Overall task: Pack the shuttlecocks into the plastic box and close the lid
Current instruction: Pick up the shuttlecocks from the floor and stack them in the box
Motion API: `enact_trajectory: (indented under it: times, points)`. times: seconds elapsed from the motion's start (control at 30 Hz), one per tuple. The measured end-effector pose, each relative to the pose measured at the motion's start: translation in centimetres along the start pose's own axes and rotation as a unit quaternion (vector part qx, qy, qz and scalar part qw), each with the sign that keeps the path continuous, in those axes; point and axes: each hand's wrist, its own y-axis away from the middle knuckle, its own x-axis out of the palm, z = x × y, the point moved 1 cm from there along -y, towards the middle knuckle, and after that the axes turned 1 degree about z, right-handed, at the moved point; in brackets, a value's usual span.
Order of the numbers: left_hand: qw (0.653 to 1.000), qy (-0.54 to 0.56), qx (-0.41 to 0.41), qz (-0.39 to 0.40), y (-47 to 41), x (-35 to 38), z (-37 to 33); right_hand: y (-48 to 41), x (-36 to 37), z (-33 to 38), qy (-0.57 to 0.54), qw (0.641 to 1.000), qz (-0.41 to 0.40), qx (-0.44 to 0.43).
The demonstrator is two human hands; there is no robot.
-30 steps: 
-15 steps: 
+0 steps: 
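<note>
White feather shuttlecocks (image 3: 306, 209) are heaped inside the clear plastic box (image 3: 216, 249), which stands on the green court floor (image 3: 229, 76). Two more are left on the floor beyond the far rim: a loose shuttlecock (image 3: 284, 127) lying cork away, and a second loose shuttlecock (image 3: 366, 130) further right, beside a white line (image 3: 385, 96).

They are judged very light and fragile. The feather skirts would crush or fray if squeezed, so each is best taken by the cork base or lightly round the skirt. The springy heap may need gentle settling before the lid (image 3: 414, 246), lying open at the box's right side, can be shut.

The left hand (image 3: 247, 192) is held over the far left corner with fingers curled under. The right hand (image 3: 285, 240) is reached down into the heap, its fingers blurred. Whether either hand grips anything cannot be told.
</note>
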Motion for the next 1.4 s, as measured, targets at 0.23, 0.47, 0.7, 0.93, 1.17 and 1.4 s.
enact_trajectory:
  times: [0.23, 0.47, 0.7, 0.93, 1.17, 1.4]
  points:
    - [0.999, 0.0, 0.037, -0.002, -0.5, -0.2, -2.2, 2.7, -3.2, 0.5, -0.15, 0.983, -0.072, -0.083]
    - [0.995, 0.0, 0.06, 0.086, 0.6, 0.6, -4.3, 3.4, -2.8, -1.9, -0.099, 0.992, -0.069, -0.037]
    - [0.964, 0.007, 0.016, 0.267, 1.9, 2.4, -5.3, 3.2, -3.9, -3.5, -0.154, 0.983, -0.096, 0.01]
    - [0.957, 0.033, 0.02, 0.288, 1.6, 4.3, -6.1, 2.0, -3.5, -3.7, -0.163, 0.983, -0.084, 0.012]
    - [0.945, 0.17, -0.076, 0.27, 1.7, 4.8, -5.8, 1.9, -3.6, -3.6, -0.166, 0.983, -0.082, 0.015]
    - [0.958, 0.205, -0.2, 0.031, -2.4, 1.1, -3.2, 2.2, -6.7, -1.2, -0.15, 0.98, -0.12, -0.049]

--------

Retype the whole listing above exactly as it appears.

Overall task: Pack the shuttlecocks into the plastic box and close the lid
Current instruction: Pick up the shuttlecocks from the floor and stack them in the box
Motion API: `enact_trajectory: (indented under it: times, points)`. times: seconds elapsed from the motion's start (control at 30 Hz), one per tuple. The measured end-effector pose, each relative to the pose measured at the motion's start: translation in centimetres along the start pose's own axes and rotation as a unit quaternion (vector part qx, qy, qz and scalar part qw), each with the sign that keeps the path continuous, in those axes; point and axes: each hand's wrist, its own y-axis away from the middle knuckle, its own x-axis out of the palm, z = x × y, the point moved 1 cm from there along -y, towards the middle knuckle, and after that the axes turned 1 degree about z, right-handed, at the moved point; in brackets, a value's usual span.
Order of the numbers: left_hand: qw (0.653 to 1.000), qy (-0.54 to 0.56), qx (-0.41 to 0.41), qz (-0.39 to 0.40), y (-47 to 41), x (-35 to 38), z (-37 to 33); right_hand: y (-48 to 41), x (-36 to 37), z (-33 to 38), qy (-0.57 to 0.54), qw (0.641 to 1.000), qz (-0.41 to 0.40), qx (-0.44 to 0.43).
The demonstrator is two human hands; there is no robot.
-30 steps: 
-15 steps: 
+0 steps: 
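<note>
White feather shuttlecocks (image 3: 306, 209) are heaped inside the clear plastic box (image 3: 216, 249), which stands on the green court floor (image 3: 229, 76). Two more are left on the floor beyond the far rim: a loose shuttlecock (image 3: 284, 127) lying cork away, and a second loose shuttlecock (image 3: 366, 130) further right, beside a white line (image 3: 385, 96).

They are judged very light and fragile. The feather skirts would crush or fray if squeezed, so each is best taken by the cork base or lightly round the skirt. The springy heap may need gentle settling before the lid (image 3: 414, 246), lying open at the box's right side, can be shut.

The left hand (image 3: 247, 192) is held over the far left corner with fingers curled under. The right hand (image 3: 285, 240) is reached down into the heap, its fingers blurred. Whether either hand grips anything cannot be told.
</note>
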Motion for the next 1.4 s, as measured, targets at 0.23, 0.47, 0.7, 0.93, 1.17 and 1.4 s.
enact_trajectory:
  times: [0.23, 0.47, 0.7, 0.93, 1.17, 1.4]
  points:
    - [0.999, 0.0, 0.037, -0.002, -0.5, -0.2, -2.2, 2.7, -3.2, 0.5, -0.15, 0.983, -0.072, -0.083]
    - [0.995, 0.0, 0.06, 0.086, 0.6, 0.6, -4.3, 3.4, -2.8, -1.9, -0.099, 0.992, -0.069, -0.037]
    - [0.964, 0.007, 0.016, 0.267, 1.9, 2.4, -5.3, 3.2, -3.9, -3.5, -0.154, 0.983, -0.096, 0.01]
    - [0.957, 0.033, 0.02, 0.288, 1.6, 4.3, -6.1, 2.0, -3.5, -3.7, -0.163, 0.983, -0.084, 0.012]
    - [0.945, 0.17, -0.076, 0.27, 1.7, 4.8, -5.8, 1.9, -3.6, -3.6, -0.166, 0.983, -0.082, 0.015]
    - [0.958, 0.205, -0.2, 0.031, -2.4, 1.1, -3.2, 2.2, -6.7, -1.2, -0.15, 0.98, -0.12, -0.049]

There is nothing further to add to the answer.